# Class 4: Loops, conditional statements and array computations

In this notebook we will continue learning some of the fundamentals of Python. We will also begin to learn about array computations which are particularly useful for processing images. 

## Notes on the class Jupyter setup

If you have the *ydata123_2023e* environment set up correctly, you can get the class code using the code below (which presumably you've already done given that you are seeing this notebook).  

In [None]:
import YData

# YData.download.download_class_code(4)   # get class 4 code    

# YData.download.download_class_code(4, TRUE) # get the code with the answers 

There are also similar functions to download the homework:

In [None]:
YData.download.download_homework(1)  # downloads the first homework 

If you are using colabs, you should install polars and the YData packages by uncommenting and running the code below.

In [None]:
# !pip install polars
# !pip install https://github.com/emeyers/YData_package/tarball/master

If you are using google colabs, you should also uncomment and run the code below to mount the your google drive

In [None]:
# from google.colab import drive
# drive.mount('/content/drive')

## Review of lists, dictionaries and statistis by looking at NBA Salaries

Let's look a salaries of basketball players in the NBA! The data we will analyze contains infomraiton about each player including their salary from the 2015-2016 season listed in millions of dollars.  

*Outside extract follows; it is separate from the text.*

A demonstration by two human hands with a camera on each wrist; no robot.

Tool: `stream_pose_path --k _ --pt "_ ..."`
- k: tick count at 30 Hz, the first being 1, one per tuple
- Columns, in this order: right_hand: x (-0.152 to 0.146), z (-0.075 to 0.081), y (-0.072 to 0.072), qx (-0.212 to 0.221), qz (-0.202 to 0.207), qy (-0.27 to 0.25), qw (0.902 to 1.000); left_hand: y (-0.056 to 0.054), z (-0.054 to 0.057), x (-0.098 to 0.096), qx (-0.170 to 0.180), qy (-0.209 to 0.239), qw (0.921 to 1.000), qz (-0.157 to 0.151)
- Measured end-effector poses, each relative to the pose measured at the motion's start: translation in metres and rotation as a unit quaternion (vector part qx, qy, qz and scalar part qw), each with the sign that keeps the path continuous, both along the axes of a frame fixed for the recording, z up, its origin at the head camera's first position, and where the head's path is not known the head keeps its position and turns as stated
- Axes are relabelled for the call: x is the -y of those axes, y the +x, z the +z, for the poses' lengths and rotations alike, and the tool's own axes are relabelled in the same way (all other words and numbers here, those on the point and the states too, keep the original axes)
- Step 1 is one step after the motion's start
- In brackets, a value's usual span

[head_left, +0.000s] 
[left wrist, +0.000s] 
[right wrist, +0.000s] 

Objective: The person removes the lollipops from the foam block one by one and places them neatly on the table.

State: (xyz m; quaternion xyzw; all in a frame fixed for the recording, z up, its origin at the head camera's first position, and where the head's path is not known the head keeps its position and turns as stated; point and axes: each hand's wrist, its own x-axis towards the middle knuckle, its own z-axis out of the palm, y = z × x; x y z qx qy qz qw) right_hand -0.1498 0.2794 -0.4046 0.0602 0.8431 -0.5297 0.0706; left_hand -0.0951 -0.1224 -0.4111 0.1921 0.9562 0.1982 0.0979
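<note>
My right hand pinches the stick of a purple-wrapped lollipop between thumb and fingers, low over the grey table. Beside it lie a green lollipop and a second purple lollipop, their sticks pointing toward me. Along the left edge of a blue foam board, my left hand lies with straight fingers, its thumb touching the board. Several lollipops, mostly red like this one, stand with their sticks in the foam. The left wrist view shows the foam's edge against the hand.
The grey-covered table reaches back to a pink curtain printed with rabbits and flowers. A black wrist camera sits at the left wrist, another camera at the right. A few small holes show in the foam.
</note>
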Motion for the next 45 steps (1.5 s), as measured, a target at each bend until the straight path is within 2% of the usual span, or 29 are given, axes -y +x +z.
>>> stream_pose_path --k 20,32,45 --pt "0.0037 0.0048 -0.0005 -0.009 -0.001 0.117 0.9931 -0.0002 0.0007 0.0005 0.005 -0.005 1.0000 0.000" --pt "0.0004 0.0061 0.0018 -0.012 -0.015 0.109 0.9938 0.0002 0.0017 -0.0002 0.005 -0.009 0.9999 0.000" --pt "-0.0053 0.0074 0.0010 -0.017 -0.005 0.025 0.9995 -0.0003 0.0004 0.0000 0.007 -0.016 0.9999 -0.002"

We will load the data as a "polar's DataFrame" which is a data structure we will discuss more in a couple of weeks. We will then convert the data to lists and dictionaries to explore it further. 

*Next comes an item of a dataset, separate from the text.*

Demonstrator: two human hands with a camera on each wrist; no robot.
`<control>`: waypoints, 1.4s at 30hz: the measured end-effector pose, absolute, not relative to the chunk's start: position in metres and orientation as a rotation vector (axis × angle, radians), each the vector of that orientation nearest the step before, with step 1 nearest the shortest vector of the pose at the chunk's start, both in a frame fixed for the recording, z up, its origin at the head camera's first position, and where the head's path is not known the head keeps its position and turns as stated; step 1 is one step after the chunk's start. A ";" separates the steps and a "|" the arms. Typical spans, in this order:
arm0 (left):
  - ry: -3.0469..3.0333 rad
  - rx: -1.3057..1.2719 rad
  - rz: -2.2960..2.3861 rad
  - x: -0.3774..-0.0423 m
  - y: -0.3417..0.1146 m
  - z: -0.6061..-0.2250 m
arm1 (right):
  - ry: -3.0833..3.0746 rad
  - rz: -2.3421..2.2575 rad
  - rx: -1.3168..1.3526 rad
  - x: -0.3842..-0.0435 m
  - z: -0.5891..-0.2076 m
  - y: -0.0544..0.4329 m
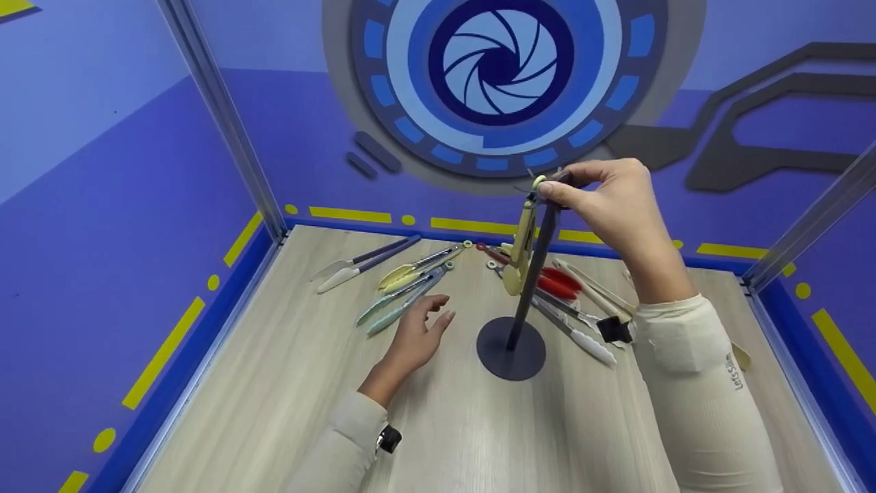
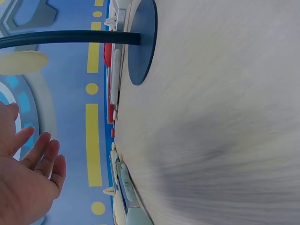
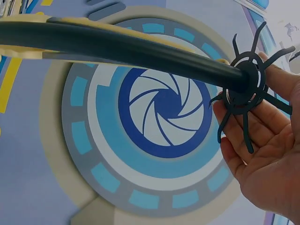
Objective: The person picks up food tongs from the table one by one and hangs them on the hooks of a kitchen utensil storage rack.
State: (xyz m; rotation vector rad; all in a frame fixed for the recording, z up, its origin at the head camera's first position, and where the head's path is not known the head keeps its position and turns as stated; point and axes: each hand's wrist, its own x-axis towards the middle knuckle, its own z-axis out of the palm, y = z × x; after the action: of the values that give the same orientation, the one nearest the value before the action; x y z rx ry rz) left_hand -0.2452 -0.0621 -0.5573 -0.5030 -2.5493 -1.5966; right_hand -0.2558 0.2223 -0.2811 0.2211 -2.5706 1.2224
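Note:
A dark hook stand rises from a round base [image 1: 494, 352], its pole [image 1: 537, 267] leaning a little in the head view. Several thin curved hooks fan out around its top ring [image 3: 248, 80]. My right hand [image 1: 612, 205] grips that top, thumb on one side and fingers curled behind the hooks. Pale yellow tongs [image 1: 523, 236] hang beside the pole, head downward, their yellow end loop right by my right thumb. Left of the stand, my left hand [image 1: 416, 334] holds nothing, its fingers loosely bent near light teal tongs [image 1: 387, 320].
Left on the table lie white-tipped tongs with dark handles [image 1: 383, 255] and yellow tongs [image 1: 400, 277]. Behind and right of the stand are red tongs [image 1: 560, 283], white-tipped tongs [image 1: 592, 347] and beige tongs [image 1: 594, 286]. Blue printed panels [image 1: 287, 137] enclose the table.

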 end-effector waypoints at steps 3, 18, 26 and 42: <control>-2.556 -0.489 -1.600 -0.244 -0.064 -0.559 | -2.560 1.231 0.208 -0.257 -0.280 0.221; -2.577 -0.430 -1.604 -0.241 -0.076 -0.564 | -2.576 1.219 0.142 -0.258 -0.280 0.220; -2.584 -0.407 -1.627 -0.240 -0.083 -0.569 | -2.452 1.229 0.143 -0.254 -0.290 0.215; -2.599 -0.343 -1.617 -0.233 -0.097 -0.583 | -2.387 1.378 0.143 -0.256 -0.295 0.213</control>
State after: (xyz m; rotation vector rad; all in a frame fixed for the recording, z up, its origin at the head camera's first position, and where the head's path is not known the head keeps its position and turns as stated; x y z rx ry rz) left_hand -0.2334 -0.0975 -0.5830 -0.3427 -2.5988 -1.6170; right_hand -0.2562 0.2131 -0.2946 0.1426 -2.3875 1.3779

This table can be found online: https://www.statcrunch.com/app/index.php?dataid=1843341


In [None]:
import polars as pl

nba = pl.read_csv("nba_salaries_2015_16.csv")  # load in the data

nba.head()  # show the first 6 rows


In [None]:
# get the salaries as a list

salary_list = nba["SALARY"].to_list()
player_list = nba["PLAYER"].to_list()

salary_list[0:10]

In [None]:
# What is the maximum and minimum salaries? 
print(max(salary_list))
print(min(salary_list))

In [None]:
# What is the average salary?
salary_tot = sum(salary_list)
salary_tot/len(salary_list)

In [None]:
# we can also use the mean() and median() functions in the statistics module to get the mean and the median values

import statistics

statistics.mean(salary_list)



In [None]:
# What was Stephen Curry's salary in 2015-2016 season? 
salary_dict = dict(zip(player_list, salary_list))
salary_dict["Stephen Curry"]

In [None]:
# Visualize a histogram of the data with vertical lines at the mean and the median
# Don't worry about this code for now. We will go over creating visualizations soon....

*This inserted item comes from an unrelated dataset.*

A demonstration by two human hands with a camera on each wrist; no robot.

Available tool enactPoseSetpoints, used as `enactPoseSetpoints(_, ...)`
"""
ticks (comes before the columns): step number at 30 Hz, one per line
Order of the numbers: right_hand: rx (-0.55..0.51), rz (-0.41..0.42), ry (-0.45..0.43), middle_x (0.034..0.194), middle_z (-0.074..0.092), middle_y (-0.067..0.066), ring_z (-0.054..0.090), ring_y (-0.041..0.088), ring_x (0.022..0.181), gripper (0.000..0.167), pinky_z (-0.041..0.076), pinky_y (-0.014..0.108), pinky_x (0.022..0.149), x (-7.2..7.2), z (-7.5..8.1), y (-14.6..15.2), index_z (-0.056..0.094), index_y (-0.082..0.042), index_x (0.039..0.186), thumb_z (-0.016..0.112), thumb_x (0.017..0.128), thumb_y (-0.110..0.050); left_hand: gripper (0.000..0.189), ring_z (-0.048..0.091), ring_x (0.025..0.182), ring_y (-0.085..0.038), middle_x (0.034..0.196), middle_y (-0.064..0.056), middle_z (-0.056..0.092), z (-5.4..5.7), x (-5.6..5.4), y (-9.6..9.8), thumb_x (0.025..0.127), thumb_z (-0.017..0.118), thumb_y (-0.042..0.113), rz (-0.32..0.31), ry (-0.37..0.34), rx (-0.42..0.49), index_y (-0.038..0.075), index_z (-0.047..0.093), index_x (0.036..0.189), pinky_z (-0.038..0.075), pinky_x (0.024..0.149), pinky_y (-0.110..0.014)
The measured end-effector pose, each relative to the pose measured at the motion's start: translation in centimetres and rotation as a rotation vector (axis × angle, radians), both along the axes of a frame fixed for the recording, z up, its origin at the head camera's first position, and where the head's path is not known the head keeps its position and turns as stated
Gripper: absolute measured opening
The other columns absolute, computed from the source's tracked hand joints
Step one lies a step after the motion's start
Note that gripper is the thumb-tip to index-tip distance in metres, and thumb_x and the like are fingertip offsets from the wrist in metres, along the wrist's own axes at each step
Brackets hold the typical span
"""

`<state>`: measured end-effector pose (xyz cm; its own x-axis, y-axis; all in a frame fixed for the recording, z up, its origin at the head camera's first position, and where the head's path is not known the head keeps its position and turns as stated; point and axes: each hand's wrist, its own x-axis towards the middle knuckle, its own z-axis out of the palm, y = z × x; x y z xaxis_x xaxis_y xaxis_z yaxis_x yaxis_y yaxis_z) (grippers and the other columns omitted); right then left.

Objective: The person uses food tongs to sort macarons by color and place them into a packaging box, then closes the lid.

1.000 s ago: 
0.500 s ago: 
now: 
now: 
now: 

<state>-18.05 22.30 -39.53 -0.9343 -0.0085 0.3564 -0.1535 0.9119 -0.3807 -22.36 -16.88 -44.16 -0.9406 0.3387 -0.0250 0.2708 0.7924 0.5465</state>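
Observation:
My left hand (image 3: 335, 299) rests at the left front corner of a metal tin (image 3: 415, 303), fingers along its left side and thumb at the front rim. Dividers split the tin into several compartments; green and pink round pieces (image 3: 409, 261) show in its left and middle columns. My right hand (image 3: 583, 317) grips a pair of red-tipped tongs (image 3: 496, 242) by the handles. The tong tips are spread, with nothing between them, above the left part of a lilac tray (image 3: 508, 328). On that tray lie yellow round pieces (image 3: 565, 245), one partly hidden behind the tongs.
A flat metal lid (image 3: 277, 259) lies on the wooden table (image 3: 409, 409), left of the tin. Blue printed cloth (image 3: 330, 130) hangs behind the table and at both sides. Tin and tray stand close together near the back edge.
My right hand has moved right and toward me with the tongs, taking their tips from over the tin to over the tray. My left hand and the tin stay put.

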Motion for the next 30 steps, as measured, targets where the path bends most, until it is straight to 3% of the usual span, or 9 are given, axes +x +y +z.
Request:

import matplotlib.pyplot as plt
%matplotlib inline

plt.hist(nba["SALARY"], bins=20, edgecolor='k', color = 'c');
plt.xlabel("Salary (million $)");
plt.ylabel("Count");
plt.axvline(statistics.mean(salary_list), color='r', linestyle='dashed', linewidth=1, label = "Mean");
plt.axvline(statistics.median(salary_list), color='b', linestyle='dashed', linewidth=1, label = "Median");
plt.legend();

# View the counts in the different histogram bins
import numpy as np
counts, bins = np.histogram(salary_list, bins = 10)
dict(zip(list(zip(np.round(bins[0:-1], 1), np.round(bins[1:], 1))), counts))


We will learn much easier ways to manipulate structured data tables when we learn how to use the polars package. 

## Loops

Loops allow us to repeat a process many times. They are particularly useful in conjuction with lists to process and store multiple values. 


In [None]:
a_list = ["first", "second", "third", "forth"]

for item in a_list:
    print(item)


In [None]:
# looping over numbers using the range() function

for i in range(10):
    print(i)


In [None]:
# Can you print the squares of the numbers from 1 to 6? 

for i in range(1, 7): 
    print(i**2)

We can use a loop to build up values in a list...

In [None]:
# create a list that has the squares of the numbers 1 to 6

my_squares = []

for i in range(1, 7): 
    my_squares.append(i**2)


my_squares


How can we sum the numbers 1 to 10? Or, to use mathematical notation, how can we compute $\sum_{i=1}^{10} i$ ?


In [None]:

my_sum = 0

for i in range(1, 11):
    my_sum = my_sum + i

my_sum

In [None]:
# we can use enumerate(my_list) to get both values from a list and sequential index numbers

a_list = ["first", "second", "third", "forth"]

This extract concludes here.